Forum Moderators: phranque
I've been going in circles with this, and it's driving me insane. I've tried so many codes, some work - sort of, but not how I want it.
What I'm trying to do is take the URL example.com/domain.com and redirect it to www.example.com/verify.php?i=domain.com
The problem I am having is that, although it works, the ".com" part gets left off. I also cannot figure out how to allow it to accept http:// or ftp:// or https:// (the script will remove them).
Any help?
Thanks!
# Internally rewrite
RewriteCond $1 !^verify\.php$
RewriteRule ^([a-z0-9:\./]+)$ verify.php?i=$1 [NC,L]
Also, note that this is an internal rewrite, as it likely should be, rather than an external redirect, which upon receiving a request for a "friendly" URL send a redirect response to the client, giving it the /verify.php URL, and telling it to ask again for the resource it requested using that new URL in a new (second) HTTP request.
By contrast, an internal rewrite simply says, "If a request is received for URL "x", serve the contents from server filepath "y".
Note the distinction: An external redirect is a URL replacement requiring a second HTTP transaction between the client and the server, while an internal rewrite is a URL-to-filepath translation occuring within the context of the initial HTTP transaction.

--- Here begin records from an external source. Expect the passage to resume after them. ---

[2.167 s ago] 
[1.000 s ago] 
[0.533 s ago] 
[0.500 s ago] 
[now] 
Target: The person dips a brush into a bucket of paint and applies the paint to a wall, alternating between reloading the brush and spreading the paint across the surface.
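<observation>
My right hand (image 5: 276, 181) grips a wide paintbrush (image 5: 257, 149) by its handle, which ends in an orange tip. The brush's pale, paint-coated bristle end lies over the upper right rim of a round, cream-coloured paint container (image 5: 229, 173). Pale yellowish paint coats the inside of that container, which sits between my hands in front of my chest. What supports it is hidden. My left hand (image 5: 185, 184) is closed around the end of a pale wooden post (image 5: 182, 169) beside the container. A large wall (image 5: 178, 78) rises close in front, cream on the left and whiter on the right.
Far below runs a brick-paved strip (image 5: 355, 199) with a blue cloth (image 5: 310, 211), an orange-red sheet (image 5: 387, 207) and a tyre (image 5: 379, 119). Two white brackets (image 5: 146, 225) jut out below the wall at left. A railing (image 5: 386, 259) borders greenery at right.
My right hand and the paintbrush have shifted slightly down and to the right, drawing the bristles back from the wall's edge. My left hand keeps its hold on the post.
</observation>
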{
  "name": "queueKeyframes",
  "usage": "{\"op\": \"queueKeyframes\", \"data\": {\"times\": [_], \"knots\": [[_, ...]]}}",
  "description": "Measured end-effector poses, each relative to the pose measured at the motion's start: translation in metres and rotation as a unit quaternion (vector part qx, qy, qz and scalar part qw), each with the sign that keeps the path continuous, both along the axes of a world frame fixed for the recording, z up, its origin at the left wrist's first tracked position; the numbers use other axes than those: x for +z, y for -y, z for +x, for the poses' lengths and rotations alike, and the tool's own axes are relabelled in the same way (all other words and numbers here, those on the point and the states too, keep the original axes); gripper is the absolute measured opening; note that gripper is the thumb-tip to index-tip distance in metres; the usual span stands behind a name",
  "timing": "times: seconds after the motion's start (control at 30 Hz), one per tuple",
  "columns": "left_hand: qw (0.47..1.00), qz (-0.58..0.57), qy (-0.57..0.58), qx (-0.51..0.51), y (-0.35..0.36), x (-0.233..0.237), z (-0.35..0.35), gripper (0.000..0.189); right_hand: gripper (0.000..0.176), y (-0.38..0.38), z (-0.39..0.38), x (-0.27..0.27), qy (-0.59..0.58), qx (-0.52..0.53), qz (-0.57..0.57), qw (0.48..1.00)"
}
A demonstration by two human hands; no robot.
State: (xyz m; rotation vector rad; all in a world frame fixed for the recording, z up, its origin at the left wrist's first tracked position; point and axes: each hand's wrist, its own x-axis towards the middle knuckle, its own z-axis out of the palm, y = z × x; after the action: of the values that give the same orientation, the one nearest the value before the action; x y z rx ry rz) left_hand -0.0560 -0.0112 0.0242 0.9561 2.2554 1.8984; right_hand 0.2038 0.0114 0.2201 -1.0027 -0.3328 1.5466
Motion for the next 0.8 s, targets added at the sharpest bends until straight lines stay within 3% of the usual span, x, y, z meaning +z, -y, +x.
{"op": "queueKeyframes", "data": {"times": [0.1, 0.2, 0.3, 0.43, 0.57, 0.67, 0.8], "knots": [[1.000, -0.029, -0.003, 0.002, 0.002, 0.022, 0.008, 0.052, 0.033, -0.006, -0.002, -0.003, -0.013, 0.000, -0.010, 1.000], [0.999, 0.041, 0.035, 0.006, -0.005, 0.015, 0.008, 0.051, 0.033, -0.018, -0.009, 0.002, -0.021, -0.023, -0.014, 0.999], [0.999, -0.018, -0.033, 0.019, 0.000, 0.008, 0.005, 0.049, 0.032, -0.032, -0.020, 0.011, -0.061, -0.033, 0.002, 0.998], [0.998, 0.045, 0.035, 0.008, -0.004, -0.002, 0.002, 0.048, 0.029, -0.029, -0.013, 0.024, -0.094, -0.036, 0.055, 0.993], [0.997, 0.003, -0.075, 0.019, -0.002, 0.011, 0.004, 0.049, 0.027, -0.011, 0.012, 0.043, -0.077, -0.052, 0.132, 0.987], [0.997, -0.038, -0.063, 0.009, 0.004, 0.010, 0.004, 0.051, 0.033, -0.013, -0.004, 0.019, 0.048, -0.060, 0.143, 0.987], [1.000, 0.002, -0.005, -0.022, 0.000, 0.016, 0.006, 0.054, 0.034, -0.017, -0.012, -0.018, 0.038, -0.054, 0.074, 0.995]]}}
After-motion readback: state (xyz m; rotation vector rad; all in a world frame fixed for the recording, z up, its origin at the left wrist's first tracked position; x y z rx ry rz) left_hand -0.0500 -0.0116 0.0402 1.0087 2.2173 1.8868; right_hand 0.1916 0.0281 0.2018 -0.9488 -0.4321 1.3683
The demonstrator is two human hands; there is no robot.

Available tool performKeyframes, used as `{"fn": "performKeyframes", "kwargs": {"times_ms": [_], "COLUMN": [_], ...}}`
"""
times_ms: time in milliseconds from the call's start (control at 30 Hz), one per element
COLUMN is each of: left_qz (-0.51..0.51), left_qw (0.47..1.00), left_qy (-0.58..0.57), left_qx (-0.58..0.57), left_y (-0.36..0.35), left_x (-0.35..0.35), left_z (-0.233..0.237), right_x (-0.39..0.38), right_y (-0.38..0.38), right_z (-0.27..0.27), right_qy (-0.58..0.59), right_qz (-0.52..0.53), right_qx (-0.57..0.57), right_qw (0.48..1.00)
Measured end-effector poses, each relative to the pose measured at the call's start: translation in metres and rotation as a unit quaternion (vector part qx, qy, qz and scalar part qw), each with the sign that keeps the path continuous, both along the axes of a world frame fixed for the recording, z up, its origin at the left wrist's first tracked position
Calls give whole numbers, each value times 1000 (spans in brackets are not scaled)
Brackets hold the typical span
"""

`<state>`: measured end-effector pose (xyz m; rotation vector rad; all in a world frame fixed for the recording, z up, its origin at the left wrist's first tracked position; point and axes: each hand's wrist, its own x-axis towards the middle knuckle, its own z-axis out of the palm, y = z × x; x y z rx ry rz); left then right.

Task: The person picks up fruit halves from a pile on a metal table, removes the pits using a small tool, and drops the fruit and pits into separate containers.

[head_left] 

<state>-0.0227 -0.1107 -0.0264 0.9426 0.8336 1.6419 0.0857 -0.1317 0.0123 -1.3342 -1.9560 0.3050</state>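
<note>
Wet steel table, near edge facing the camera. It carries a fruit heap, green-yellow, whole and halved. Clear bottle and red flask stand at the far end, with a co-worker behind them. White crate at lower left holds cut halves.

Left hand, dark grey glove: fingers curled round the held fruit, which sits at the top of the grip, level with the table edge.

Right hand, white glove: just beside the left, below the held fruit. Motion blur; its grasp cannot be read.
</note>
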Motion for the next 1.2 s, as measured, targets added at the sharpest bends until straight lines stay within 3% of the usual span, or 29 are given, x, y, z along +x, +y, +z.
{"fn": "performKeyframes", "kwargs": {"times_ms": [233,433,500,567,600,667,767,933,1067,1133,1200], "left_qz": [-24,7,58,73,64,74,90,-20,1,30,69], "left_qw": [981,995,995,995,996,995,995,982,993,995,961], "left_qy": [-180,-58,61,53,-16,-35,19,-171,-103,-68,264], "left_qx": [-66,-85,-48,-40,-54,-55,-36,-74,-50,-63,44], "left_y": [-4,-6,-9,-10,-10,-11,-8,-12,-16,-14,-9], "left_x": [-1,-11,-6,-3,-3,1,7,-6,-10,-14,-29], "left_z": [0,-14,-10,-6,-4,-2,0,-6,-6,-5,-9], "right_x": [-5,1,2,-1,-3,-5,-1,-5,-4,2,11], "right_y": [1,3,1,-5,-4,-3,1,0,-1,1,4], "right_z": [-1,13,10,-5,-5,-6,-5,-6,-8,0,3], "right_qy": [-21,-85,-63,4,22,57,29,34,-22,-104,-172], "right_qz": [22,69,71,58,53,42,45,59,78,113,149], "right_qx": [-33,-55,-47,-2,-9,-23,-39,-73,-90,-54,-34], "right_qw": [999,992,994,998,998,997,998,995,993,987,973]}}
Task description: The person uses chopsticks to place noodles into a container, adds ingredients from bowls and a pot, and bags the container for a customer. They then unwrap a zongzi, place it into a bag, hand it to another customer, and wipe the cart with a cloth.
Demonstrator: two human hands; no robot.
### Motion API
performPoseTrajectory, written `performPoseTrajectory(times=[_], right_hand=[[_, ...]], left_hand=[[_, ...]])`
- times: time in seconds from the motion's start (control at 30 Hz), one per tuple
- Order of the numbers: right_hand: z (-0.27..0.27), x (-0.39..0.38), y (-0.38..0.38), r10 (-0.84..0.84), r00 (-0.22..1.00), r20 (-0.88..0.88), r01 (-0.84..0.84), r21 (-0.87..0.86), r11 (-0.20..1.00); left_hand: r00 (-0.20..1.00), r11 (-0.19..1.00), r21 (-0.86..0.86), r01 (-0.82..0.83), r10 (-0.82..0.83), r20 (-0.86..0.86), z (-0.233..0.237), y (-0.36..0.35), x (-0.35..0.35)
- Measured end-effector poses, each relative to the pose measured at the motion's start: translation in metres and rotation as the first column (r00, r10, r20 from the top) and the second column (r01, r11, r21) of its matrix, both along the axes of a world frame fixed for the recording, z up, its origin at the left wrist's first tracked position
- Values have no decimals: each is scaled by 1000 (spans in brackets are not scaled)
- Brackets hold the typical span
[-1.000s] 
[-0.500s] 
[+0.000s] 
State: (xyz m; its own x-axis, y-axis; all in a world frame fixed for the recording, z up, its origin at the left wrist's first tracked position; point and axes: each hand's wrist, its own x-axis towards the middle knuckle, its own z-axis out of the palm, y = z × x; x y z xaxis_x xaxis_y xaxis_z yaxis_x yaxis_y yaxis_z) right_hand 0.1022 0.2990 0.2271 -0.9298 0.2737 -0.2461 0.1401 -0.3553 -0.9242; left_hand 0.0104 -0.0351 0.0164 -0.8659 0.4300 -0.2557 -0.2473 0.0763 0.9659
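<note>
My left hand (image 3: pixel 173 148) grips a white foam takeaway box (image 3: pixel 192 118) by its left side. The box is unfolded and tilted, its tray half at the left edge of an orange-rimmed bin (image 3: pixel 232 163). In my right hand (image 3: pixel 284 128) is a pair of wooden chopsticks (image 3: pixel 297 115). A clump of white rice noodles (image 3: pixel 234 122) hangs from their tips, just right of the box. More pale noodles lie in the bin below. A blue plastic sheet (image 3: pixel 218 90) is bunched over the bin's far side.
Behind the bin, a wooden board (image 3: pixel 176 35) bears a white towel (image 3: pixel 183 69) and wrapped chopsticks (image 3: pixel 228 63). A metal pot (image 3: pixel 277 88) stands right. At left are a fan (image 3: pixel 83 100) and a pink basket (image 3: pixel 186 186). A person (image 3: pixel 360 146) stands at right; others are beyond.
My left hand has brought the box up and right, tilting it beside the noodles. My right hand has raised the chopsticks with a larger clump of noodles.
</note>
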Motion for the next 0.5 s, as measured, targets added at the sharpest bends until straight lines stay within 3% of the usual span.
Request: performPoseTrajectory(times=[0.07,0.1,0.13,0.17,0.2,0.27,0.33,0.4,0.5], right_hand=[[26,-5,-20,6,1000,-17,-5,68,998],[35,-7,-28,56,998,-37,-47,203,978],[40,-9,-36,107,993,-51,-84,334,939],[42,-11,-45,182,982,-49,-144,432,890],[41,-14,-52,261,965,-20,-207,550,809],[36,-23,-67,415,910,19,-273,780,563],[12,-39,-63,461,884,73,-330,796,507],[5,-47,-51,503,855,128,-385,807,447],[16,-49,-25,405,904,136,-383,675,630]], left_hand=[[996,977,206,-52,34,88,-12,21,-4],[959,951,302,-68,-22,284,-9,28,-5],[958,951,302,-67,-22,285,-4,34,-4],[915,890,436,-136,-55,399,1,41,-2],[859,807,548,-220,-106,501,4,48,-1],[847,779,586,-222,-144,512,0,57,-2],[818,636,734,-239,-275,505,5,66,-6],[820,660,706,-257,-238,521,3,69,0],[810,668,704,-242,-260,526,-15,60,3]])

Mod_rewrite can do either, depending on the syntax of the rule you provide.
Jim
Basically, our verify.php script will verify if the domain name is registered, and if it is, it adds it to our database (the domains are owned by our clients).
The reason we want a "simple" URL is because it makes it faster for us.
Sort of like #*$!/aol.com
In reference to the http/https comment I made, I was stating that the mod_rewrite would/should accept http:// and [,...] as our verify.php script is capable of eliminating those strings before it checks.
I still haven't found a solid code. I might have to hire a pro or something.
That would be a very simple fix, and avoid all possible conflicts with other existing files or script URLs.
The problem isn't with the code, it's with designing the URLs so that mod_rewrite can reliably detect them and handle them properly without having conflicts with 'real' pages and files.